### Task prompt
Where the records below show a line containing "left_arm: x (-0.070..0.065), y", start copying; end with the line containing "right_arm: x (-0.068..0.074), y", and copy it too.

**** Extracted material

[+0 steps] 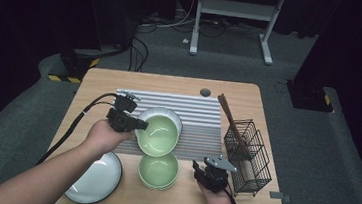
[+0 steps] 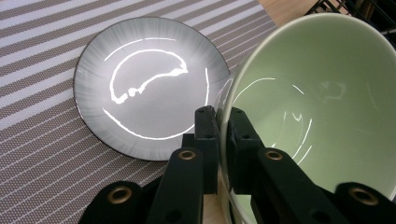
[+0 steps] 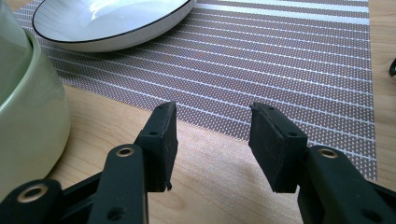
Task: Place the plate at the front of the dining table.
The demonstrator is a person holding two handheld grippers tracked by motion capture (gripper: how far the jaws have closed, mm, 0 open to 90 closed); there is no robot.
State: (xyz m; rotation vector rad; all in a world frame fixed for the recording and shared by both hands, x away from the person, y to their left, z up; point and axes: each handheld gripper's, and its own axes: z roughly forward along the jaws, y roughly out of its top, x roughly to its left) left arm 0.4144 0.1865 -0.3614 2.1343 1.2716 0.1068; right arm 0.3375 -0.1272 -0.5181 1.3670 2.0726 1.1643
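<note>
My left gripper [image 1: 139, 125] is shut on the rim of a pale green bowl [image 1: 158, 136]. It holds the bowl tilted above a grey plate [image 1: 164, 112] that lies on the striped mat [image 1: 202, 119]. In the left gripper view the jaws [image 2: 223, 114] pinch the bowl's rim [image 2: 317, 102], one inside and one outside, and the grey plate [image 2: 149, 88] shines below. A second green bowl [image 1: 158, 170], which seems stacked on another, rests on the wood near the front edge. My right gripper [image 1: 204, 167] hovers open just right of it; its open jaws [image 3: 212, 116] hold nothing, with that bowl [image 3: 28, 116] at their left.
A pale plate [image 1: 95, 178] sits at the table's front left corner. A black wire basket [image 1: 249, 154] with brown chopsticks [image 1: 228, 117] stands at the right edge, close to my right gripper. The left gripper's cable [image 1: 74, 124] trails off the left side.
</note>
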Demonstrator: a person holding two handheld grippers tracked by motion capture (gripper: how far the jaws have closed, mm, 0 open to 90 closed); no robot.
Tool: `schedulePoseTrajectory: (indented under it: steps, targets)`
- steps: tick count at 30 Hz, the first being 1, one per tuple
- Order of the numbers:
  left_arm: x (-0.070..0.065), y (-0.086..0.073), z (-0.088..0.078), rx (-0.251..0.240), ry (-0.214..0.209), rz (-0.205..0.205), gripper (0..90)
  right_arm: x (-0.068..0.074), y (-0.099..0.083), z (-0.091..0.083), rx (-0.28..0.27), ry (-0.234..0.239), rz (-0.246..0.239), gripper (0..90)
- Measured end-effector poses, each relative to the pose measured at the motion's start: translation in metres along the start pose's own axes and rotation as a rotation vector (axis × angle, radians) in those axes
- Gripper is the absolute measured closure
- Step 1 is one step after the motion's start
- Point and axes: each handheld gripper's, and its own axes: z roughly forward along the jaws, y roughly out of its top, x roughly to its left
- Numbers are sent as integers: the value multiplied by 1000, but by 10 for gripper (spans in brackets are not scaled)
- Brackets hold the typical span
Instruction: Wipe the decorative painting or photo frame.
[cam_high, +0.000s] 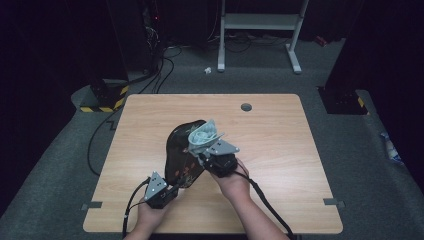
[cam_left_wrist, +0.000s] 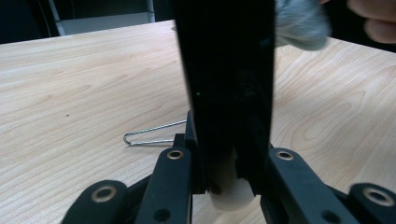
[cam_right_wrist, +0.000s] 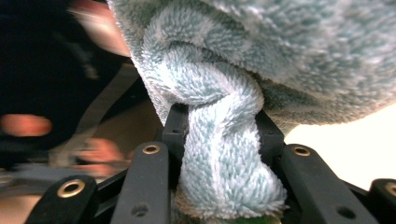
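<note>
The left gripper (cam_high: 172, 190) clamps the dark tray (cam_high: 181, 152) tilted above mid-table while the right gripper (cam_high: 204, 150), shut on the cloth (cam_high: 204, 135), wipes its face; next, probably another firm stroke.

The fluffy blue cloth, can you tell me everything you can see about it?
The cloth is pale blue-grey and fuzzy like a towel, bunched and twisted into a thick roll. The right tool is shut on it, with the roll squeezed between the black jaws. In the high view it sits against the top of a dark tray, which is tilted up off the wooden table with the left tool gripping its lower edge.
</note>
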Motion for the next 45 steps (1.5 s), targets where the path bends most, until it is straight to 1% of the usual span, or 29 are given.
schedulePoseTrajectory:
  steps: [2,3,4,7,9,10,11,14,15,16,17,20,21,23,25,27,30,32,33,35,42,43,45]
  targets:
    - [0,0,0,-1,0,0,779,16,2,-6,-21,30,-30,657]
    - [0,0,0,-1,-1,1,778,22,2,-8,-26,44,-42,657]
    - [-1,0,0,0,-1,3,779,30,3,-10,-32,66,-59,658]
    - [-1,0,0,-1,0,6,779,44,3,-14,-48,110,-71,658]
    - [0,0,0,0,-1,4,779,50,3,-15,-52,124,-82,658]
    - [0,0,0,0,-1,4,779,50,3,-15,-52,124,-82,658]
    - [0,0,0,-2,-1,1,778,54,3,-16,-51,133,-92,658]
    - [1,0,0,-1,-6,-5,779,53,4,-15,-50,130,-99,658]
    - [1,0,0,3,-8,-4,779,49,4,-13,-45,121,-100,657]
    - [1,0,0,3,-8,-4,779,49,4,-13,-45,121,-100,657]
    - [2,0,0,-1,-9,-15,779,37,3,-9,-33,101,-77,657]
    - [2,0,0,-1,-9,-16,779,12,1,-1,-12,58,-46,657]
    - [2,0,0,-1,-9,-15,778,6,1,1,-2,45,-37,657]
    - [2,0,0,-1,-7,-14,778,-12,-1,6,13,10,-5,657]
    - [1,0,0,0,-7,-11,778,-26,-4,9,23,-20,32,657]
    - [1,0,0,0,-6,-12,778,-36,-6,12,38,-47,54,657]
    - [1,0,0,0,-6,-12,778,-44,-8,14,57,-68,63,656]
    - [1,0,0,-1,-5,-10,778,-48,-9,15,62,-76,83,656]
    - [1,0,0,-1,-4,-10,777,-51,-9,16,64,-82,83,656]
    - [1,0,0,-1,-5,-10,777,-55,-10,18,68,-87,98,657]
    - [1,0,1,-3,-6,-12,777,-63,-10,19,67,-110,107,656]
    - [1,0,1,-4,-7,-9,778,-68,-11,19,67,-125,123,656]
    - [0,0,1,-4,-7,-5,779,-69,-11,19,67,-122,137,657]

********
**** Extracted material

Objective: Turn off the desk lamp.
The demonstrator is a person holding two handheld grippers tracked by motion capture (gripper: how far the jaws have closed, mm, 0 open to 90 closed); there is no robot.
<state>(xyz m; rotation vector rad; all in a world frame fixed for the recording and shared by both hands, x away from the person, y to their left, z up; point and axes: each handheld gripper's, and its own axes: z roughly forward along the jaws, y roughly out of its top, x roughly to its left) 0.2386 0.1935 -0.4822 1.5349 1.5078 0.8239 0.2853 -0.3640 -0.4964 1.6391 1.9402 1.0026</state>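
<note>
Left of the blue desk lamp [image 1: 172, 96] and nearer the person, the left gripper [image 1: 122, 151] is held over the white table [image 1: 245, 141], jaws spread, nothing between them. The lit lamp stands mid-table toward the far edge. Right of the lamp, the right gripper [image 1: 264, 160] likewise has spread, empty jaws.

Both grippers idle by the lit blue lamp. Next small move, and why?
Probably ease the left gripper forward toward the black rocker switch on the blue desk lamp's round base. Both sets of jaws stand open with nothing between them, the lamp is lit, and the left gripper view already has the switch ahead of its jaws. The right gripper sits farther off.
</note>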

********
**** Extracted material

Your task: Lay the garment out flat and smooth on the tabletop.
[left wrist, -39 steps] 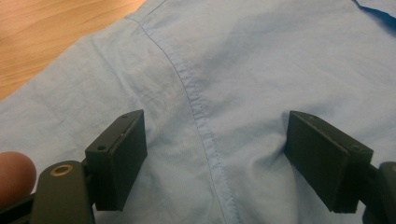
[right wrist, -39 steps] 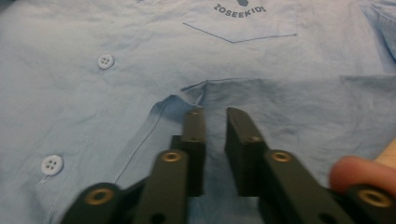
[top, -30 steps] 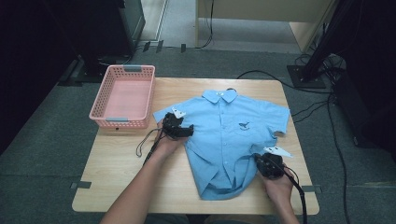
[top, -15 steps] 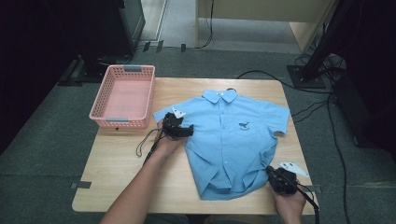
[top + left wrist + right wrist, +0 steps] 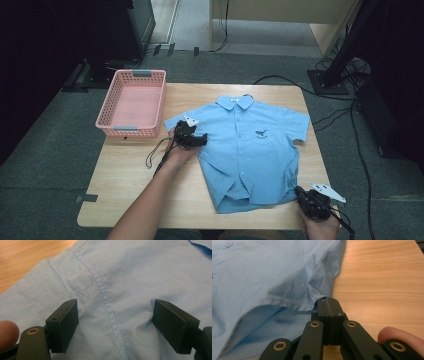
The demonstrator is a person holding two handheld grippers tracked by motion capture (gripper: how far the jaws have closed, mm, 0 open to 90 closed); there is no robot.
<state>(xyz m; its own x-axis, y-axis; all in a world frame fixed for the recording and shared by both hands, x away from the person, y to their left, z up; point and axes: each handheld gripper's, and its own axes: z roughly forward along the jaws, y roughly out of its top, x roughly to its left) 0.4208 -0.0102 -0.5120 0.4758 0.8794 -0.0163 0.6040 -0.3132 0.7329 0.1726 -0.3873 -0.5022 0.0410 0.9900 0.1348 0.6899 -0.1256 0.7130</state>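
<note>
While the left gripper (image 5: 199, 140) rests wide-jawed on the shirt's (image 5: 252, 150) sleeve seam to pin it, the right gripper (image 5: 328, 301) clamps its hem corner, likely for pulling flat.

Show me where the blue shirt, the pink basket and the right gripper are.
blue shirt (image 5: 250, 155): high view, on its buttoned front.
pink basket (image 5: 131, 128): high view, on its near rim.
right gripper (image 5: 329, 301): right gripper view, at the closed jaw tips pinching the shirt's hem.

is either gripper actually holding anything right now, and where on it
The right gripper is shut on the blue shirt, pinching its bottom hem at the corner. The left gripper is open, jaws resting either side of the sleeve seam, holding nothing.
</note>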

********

### Answer to this problem
  left_arm: x (-0.070..0.065), y (-0.086..0.073), z (-0.088..0.078), rx (-0.251..0.240), ry (-0.214..0.209), rz (-0.205..0.205), gripper (0..90)
  right_arm: x (-0.068..0.074), y (-0.099..0.083), z (-0.091..0.083), rx (-0.28..0.27), ry (-0.234..0.239), rz (-0.246..0.239), gripper (0..90)

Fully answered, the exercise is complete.